WORK TASK:
Output the listing exactly, without its pictures.
-- SUPPLIED INFORMATION follows --
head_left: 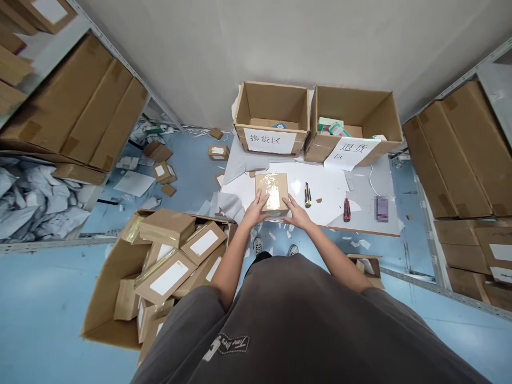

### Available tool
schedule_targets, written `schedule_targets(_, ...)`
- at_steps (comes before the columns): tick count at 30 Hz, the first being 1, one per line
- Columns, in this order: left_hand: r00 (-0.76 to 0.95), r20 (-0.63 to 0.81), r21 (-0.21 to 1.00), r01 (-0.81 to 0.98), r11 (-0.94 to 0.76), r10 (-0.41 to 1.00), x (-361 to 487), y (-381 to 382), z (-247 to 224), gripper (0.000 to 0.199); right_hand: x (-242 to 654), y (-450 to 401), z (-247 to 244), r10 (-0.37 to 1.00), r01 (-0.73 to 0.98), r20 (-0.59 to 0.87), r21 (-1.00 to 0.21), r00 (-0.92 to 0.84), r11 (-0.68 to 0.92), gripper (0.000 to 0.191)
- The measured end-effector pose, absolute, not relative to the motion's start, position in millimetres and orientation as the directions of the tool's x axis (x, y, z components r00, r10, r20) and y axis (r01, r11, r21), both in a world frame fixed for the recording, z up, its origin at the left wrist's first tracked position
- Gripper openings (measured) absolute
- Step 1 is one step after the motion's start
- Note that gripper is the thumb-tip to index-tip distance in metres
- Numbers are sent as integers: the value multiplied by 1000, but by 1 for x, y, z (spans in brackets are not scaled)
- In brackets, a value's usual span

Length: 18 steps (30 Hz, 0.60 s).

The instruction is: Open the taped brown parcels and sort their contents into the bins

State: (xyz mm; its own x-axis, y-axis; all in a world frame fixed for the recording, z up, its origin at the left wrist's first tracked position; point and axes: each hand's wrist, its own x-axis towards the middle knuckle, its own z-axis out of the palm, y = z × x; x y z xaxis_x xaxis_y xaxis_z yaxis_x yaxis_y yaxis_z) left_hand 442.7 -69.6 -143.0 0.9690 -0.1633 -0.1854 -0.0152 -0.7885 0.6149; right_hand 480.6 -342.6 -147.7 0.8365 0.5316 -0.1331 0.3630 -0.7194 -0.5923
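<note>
Mid-frame, on white surface (pixel 330 184), I have taped box (pixel 272 192) between both hands: left hand (pixel 256 210) grasping its left side, right hand (pixel 296 213) grasping its right. Right of box, yellow-black cutter (pixel 308 195); farther right, red-black cutter (pixel 346 210). Upper centre, two open cartons with paper signs. Lower left, large carton (pixel 100 301) holding parcels.

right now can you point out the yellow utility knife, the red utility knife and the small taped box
yellow utility knife (pixel 308 196), head view, handle
red utility knife (pixel 346 210), head view, handle
small taped box (pixel 272 191), head view, taped top
</note>
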Motion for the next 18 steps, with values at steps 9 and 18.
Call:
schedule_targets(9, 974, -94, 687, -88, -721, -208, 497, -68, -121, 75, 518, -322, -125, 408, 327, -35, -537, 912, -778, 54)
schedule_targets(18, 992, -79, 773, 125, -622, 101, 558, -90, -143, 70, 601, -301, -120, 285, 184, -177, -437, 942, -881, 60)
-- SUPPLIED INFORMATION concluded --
ANSWER BELOW:
head_left: 

### Available tool
schedule_targets, written `schedule_targets(_, ...)`
- at_steps (comes before the columns): tick count at 30 Hz, the first being 1, one per line
- Columns, in this order: left_hand: r00 (-0.76 to 0.95), r20 (-0.63 to 0.81), r21 (-0.21 to 1.00), r01 (-0.81 to 0.98), r11 (-0.94 to 0.76), r10 (-0.41 to 1.00), x (-361 to 487), y (-381 to 382), z (-247 to 224), gripper (0.000 to 0.199); right_hand: x (-242 to 654), y (-450 to 401), z (-247 to 244), r10 (-0.37 to 1.00), r01 (-0.73 to 0.98), r20 (-0.59 to 0.87), r21 (-1.00 to 0.21), r00 (-0.92 to 0.84), r11 (-0.68 to 0.92), gripper (0.000 to 0.191)
- The measured end-effector pose, absolute, not relative to the motion's start, position in millimetres and orientation as the directions of the tool's x axis (x, y, z components r00, r10, r20) and y axis (r01, r11, r21), both in a world frame fixed for the recording, z up, its origin at the left wrist's first tracked position
- Gripper openings (measured) absolute
- Step 1 is one step after the motion's start
- Note that gripper is the thumb-tip to index-tip distance in metres
- Numbers are sent as integers: the value multiplied by 1000, but by 1 for x, y, z (spans in brackets are not scaled)
- In brackets, a value's usual span

Length: 18 steps (30 Hz, 0.60 s).

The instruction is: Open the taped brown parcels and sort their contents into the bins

State: (xyz mm; its own x-axis, y-axis; all in a world frame fixed for the recording, z up, its origin at the left wrist's first tracked position; point and axes: each hand's wrist, its own x-axis towards the middle knuckle, its own z-axis out of the palm, y = z × x; x y z xaxis_x xaxis_y xaxis_z yaxis_x yaxis_y yaxis_z) left_hand 442.7 -69.6 -143.0 0.9690 -0.1633 -0.1854 -0.0152 -0.7885 0.6149; right_hand 480.6 -342.6 -147.7 0.8365 0.5316 -0.1331 0.3630 -0.7194 -0.5923
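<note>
Mid-frame, on white surface (pixel 330 184), I have taped box (pixel 272 192) between both hands: left hand (pixel 256 210) grasping its left side, right hand (pixel 296 213) grasping its right. Right of box, yellow-black cutter (pixel 308 195); farther right, red-black cutter (pixel 346 210). Upper centre, two open cartons with paper signs. Lower left, large carton (pixel 100 301) holding parcels.

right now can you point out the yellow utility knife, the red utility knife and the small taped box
yellow utility knife (pixel 308 196), head view, handle
red utility knife (pixel 346 210), head view, handle
small taped box (pixel 272 191), head view, taped top
</note>
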Motion for the next 18 steps, with values at steps 9 and 18.
Call:
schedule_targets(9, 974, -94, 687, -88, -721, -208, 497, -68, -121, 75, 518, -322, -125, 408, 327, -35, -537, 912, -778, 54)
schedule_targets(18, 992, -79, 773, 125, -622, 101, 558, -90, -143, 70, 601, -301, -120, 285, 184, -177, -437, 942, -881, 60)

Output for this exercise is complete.